WHAT IS NEEDED ▸
All of the data below needs to be set down again, exactly as shown.

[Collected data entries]
┌──
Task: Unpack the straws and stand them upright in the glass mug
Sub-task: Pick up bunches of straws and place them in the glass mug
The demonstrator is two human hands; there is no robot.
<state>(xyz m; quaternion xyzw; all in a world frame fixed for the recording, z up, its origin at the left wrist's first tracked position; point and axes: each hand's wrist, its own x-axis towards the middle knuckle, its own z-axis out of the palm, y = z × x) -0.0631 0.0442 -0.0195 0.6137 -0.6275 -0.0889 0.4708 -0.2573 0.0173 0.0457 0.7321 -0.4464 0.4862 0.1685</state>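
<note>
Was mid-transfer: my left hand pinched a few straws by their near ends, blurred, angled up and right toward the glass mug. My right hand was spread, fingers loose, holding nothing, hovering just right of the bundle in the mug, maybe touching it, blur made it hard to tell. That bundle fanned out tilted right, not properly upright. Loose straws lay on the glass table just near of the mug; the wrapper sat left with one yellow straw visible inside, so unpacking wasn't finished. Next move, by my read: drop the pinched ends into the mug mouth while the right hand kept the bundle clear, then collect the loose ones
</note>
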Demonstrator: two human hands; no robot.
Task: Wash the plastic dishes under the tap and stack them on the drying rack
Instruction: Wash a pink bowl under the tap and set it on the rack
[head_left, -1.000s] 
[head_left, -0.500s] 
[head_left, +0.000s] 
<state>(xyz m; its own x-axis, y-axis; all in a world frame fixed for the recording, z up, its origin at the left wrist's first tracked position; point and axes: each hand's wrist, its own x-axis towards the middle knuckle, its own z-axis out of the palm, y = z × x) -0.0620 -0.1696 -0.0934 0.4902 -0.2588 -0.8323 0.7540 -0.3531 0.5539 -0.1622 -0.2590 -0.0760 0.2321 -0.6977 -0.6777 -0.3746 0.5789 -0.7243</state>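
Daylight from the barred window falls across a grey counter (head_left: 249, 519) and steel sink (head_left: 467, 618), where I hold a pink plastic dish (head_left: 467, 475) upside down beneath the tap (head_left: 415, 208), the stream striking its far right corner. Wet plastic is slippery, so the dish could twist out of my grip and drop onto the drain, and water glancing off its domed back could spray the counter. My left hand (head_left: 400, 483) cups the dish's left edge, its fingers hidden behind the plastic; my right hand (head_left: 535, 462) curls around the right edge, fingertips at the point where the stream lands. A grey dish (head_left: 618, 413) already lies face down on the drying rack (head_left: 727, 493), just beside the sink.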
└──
ANSWER BELOW ▸
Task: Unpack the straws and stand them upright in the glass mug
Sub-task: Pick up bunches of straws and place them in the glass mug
The demonstrator is two human hands; there is no robot.
<state>(xyz m; quaternion xyzw; all in a world frame fixed for the recording, z up, its origin at the left wrist's first tracked position; point and axes: each hand's wrist, its own x-axis towards the middle knuckle, its own z-axis out of the palm, y = z × x) -0.0631 0.0442 -0.0195 0.6137 -0.6275 -0.0889 0.4708 -0.2573 0.0173 0.0457 0.7321 -0.4464 0.4862 0.1685</state>
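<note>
Was mid-transfer: my left hand pinched a few straws by their near ends, blurred, angled up and right toward the glass mug. My right hand was spread, fingers loose, holding nothing, hovering just right of the bundle in the mug, maybe touching it, blur made it hard to tell. That bundle fanned out tilted right, not properly upright. Loose straws lay on the glass table just near of the mug; the wrapper sat left with one yellow straw visible inside, so unpacking wasn't finished. Next move, by my read: drop the pinched ends into the mug mouth while the right hand kept the bundle clear, then collect the loose ones
</note>
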Demonstrator: two human hands; no robot.
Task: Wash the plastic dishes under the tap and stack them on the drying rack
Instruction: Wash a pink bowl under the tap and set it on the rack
[head_left, -1.000s] 
[head_left, -0.500s] 
[head_left, +0.000s] 
<state>(xyz m; its own x-axis, y-axis; all in a world frame fixed for the recording, z up, its origin at the left wrist's first tracked position; point and axes: each hand's wrist, its own x-axis towards the middle knuckle, its own z-axis out of the palm, y = z × x) -0.0620 -0.1696 -0.0934 0.4902 -0.2588 -0.8323 0.7540 -0.3531 0.5539 -0.1622 -0.2590 -0.0760 0.2321 -0.6977 -0.6777 -0.3746 0.5789 -0.7243</state>
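Daylight from the barred window falls across a grey counter (head_left: 249, 519) and steel sink (head_left: 467, 618), where I hold a pink plastic dish (head_left: 467, 475) upside down beneath the tap (head_left: 415, 208), the stream striking its far right corner. Wet plastic is slippery, so the dish could twist out of my grip and drop onto the drain, and water glancing off its domed back could spray the counter. My left hand (head_left: 400, 483) cups the dish's left edge, its fingers hidden behind the plastic; my right hand (head_left: 535, 462) curls around the right edge, fingertips at the point where the stream lands. A grey dish (head_left: 618, 413) already lies face down on the drying rack (head_left: 727, 493), just beside the sink.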

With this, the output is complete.